In einem Demonstrationsexperiment wurden bis zu 19 optische Kammlinien detektiert, und davon die zentralen 15 zur Phasenauswertung herangezogen [1]. Bild 1(b) verdeutlicht die günstigen Eigenschaften dieses Systems. Für eine Messdistanz über 10 m wurden die Phasenwerte für alle 15 Kammmoden parallel mit einem Empfänger detektiert. Aus den optischen Phasen der jeweiligen Kammlinien wurden dann paarweise sogenannte „synthetische Wellenlängen“ gebildet und die daraus abgeleitete Messlänge lMess mit einer mit klassischer zählender Interferometrie ermittelten Referenzlänge lRef verglichen. Wird diese Distanz aus direkt benachbarten Kammlinien gewonnen (entspricht einer Ordnung m = 1 in Bild 1(b)), so kann man eine relativ große Streuung der Messwerte von bis zu 500 µm beobachten. Für zunehmende Ordnung m, also der Kombination von Phaseninformationen von weiter entfernten Moden, nimmt die Unsicherheit stark ab. Ein ähnlicher Effekt kann auch erreicht werden, indem die Längeninformationen aller „synthetischer Wellenlängen“ gleicher Ordnung m gemittelt werden.

Durch eine solche Kombination der Einzelinformationen aller 15 Kammmoden konnte für einen Messbereich bis zu 10 m eine Unsicherheit besser als U(k = 2= 15 µm bei einem Eindeutigkeitsbereich von ca. 1,6 cm erreicht werden. Das realisierte System demonstriert damit deutlich die Leistungsfähigkeit dieses relativ kompakten Verfahrens.
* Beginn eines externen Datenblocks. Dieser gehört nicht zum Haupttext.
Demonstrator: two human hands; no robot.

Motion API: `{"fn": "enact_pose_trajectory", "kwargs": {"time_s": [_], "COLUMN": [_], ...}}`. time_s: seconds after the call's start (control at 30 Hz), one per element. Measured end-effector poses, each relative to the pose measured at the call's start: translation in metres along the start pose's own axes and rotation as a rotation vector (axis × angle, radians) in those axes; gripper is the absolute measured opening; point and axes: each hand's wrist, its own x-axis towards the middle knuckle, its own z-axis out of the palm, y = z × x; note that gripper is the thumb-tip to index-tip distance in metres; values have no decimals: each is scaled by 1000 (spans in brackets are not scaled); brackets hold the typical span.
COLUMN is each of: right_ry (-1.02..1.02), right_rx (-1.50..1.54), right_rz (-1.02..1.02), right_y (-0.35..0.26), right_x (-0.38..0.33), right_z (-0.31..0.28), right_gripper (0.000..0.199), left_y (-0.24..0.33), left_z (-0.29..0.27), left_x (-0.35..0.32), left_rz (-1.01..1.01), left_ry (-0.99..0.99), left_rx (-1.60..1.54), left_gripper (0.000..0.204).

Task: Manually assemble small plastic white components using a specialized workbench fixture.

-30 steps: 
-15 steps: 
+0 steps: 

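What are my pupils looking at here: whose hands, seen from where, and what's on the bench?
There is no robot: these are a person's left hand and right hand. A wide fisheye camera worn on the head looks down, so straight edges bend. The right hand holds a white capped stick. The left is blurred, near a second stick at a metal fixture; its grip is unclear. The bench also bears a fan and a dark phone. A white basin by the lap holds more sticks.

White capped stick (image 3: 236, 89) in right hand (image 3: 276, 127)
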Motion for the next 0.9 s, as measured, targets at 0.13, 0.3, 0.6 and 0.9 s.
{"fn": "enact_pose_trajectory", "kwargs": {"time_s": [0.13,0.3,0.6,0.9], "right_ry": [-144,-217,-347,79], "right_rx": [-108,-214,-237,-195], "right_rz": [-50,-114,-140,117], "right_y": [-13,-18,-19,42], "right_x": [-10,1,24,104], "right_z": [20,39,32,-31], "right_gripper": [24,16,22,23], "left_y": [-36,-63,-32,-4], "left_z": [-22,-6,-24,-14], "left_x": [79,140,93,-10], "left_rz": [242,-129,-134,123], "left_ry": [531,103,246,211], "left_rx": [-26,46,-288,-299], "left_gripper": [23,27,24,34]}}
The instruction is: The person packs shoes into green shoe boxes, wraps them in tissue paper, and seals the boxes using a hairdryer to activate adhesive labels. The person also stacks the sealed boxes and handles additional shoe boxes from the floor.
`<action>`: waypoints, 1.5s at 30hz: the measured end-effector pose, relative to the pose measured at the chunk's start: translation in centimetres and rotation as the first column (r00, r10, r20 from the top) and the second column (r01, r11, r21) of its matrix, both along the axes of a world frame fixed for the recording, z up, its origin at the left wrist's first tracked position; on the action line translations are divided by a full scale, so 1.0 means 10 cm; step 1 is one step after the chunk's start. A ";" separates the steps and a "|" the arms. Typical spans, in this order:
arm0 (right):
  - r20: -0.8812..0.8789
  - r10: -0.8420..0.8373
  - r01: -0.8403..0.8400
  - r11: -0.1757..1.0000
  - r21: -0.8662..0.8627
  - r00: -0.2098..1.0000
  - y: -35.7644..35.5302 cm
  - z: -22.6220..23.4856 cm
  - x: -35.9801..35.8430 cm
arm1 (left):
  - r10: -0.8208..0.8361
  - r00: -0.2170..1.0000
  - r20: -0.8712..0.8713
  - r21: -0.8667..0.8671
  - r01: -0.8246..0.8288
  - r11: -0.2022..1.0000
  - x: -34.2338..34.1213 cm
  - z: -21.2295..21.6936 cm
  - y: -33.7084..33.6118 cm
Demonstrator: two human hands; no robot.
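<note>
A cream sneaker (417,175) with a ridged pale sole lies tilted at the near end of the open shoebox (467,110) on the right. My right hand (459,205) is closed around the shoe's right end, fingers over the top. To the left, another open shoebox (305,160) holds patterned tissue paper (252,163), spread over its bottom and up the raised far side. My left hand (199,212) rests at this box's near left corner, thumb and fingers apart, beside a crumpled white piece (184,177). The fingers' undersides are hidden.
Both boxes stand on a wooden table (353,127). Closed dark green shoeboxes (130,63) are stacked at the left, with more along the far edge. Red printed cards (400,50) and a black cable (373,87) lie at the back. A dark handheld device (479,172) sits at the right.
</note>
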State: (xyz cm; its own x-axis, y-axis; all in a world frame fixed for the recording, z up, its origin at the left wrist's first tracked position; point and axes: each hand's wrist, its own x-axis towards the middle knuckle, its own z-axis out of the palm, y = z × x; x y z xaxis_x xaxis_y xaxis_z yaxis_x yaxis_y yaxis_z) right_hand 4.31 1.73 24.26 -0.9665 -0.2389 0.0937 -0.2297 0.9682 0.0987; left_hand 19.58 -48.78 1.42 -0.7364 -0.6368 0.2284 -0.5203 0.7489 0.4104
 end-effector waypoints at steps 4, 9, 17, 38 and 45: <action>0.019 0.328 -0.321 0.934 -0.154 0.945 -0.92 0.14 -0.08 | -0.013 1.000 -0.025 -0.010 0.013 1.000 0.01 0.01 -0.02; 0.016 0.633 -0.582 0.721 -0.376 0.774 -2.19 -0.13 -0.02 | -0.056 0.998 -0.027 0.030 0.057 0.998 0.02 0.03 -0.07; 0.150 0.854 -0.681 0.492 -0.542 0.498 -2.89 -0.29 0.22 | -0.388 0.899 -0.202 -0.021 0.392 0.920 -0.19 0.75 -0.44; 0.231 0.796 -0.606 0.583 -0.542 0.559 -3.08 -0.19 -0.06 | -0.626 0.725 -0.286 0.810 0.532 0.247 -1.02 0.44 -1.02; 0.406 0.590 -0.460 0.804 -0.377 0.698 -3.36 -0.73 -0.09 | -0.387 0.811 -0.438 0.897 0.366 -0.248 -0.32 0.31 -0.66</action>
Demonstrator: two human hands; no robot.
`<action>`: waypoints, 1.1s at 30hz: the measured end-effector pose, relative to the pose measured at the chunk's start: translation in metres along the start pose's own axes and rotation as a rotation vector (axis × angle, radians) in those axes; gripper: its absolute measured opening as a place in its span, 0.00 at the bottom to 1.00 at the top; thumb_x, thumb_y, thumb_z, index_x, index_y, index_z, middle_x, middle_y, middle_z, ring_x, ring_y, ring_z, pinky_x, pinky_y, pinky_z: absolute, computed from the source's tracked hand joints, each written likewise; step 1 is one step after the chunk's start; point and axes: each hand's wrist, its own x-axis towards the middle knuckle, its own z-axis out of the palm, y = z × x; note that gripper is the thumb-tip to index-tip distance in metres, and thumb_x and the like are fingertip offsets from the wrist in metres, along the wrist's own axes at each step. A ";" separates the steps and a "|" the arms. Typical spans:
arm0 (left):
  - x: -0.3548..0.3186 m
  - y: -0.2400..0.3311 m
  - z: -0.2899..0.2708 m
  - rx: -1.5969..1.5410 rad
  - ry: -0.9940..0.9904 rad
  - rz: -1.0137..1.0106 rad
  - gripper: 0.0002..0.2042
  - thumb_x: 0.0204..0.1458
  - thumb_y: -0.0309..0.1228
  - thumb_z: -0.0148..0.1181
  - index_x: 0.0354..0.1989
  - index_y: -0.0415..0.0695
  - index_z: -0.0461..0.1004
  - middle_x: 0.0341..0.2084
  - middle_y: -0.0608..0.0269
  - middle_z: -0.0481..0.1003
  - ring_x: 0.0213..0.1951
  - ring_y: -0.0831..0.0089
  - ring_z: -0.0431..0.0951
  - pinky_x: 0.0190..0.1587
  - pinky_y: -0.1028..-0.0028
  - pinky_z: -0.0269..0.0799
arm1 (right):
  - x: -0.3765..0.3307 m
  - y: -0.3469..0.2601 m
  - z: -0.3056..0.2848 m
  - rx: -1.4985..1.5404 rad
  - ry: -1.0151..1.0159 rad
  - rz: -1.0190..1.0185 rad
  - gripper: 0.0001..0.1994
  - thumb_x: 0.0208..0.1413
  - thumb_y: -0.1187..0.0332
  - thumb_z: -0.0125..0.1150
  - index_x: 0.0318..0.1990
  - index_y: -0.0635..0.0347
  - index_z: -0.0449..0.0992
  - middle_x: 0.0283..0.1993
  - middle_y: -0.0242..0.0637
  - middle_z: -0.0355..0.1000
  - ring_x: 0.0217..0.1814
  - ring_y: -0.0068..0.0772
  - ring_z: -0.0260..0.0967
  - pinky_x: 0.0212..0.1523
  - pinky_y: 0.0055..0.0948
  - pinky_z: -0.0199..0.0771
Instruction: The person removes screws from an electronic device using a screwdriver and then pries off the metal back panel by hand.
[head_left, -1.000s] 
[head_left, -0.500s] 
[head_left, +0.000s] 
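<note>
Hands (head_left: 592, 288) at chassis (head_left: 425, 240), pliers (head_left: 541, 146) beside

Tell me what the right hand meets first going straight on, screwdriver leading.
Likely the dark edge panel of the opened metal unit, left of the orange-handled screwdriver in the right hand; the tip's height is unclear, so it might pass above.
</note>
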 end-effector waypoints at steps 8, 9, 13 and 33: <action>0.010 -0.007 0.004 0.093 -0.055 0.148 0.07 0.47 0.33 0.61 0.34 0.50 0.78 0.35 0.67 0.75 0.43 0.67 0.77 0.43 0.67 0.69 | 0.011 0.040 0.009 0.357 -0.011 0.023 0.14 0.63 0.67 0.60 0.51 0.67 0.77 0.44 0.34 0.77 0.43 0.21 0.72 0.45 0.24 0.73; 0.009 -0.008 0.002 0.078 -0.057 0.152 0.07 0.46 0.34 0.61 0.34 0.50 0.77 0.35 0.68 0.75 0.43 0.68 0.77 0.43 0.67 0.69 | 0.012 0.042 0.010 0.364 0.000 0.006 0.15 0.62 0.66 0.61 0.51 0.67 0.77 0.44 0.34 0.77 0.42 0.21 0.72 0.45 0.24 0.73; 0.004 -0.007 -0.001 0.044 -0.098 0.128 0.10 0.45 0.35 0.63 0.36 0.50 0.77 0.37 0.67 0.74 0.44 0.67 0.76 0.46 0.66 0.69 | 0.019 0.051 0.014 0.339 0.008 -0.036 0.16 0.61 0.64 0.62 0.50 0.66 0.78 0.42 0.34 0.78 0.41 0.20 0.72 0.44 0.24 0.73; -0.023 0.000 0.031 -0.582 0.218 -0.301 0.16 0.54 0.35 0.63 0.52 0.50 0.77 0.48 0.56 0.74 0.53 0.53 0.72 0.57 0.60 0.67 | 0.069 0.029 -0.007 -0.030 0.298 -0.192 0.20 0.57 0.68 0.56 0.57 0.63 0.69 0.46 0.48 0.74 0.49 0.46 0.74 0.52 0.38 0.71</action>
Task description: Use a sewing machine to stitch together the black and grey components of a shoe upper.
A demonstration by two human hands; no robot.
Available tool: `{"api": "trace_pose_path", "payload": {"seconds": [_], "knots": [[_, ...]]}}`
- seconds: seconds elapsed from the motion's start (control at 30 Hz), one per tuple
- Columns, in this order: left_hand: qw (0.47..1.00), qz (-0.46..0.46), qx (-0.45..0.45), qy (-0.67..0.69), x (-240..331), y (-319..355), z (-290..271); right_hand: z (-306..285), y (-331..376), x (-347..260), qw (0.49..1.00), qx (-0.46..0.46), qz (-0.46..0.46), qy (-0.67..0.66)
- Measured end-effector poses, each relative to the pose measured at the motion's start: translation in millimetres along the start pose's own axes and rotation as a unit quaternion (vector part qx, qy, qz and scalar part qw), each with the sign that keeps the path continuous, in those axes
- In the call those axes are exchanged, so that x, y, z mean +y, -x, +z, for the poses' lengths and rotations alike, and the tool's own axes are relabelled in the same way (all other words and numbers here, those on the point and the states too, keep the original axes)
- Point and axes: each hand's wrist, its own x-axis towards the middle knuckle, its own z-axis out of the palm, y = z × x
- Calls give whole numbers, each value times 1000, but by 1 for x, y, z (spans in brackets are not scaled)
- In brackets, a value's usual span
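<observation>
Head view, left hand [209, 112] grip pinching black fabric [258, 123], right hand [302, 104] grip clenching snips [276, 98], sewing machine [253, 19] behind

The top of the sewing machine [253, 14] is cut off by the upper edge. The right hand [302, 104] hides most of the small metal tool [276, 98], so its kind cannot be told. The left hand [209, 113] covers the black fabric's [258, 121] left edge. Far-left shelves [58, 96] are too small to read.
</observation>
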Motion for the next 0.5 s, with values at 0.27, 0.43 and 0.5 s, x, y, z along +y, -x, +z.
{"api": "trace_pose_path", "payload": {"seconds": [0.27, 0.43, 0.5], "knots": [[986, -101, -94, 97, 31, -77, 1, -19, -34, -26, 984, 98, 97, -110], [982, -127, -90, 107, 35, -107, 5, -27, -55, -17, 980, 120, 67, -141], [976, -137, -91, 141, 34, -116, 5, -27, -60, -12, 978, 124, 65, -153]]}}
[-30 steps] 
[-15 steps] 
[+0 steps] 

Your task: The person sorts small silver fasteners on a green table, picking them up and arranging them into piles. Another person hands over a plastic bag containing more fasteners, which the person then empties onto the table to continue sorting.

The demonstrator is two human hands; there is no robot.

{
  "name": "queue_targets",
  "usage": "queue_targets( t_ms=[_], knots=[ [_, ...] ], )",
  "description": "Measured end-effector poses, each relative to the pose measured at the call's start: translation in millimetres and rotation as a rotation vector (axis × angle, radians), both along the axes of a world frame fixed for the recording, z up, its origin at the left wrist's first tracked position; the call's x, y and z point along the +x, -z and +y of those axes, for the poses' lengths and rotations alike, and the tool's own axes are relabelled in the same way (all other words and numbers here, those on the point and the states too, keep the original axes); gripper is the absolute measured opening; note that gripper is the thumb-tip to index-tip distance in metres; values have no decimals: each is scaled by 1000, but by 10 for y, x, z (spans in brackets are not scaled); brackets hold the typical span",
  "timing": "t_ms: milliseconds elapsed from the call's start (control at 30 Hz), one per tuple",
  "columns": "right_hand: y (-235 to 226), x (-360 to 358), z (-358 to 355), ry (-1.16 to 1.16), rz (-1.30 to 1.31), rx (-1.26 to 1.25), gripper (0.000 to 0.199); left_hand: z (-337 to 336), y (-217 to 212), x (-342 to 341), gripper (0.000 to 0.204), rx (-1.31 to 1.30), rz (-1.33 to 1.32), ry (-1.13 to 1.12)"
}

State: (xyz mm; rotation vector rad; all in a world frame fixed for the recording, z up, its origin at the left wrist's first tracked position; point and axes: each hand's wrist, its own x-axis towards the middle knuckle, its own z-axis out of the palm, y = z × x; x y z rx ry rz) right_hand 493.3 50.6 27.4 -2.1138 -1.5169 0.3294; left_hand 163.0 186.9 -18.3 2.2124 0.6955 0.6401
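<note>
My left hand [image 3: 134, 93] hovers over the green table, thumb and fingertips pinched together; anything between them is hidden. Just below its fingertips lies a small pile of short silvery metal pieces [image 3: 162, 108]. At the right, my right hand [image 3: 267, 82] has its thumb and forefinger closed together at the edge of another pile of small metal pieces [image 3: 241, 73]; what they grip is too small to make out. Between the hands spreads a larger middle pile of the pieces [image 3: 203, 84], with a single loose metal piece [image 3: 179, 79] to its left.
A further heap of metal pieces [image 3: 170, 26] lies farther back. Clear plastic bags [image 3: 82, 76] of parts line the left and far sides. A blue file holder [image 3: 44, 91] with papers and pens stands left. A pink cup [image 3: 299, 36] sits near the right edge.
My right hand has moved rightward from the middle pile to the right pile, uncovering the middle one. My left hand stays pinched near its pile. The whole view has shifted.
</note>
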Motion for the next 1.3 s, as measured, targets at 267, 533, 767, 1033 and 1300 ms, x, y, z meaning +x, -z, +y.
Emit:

Mit einer größeren Bandbreite der generierten optischen Kämme lässt sich die Unsicherheit in Zukunft noch weiter verkleinern.

Das Projekt wurde in Teilen durch den Chinese Scholarship Council (CSC, 2011612132), dem PTB-Gastwissenschaftlerprogramm sowie durch das Forschungsprojekt „Surveying“ (JRP SIB60) des European Metrology Research Programme (EMRP) gefördert. Dieses wird von den im Rahmen von EURAMET am EMRP teilnehmenden Ländern und der Europäischen Union gemeinschaftlich finanziert.

[1] R. Yang, F. Pollinger, K. Meiners-Hagen, J. Tan, H. Bosse, Opt. Lett. 39, 5834 (2014)

[2] M. Kourogi, K. Nakagawa, M. Ohtsu, IEEE J. Quantum Electron. 29, 2693 (1993)


Bild 1:
(a) Skizze des Messprinzips. Auf ein Diodenlaser Trägersignal mit wohldefinierter Wellenlänge werden elektro-optisch zwei Frequenzkämme mit unterschiedlichem Modenabstand von ca. 9.2 GHz aufmoduliert. Das Schwebungssignal der beiden Kämme trägt die interferometrischen Phaseninformationen. (AOM: akusto-optischer Modulator, EOM: elektro-optische Modulator)

(b)
Auswertung der Phasenformation der einzelnen Kammmoden. Die Unsicherheit ist bei der Kombination der Phaseninformation benachbarter Kammmoden am größten. Die Mittelung der einzelnen Längenergebnisse führt zu einer deutlichen Verbesserung der Unsicherheit. Im kleinen Diagramm ist das elektronische Spektrum des Schwebungssignals dargestellt.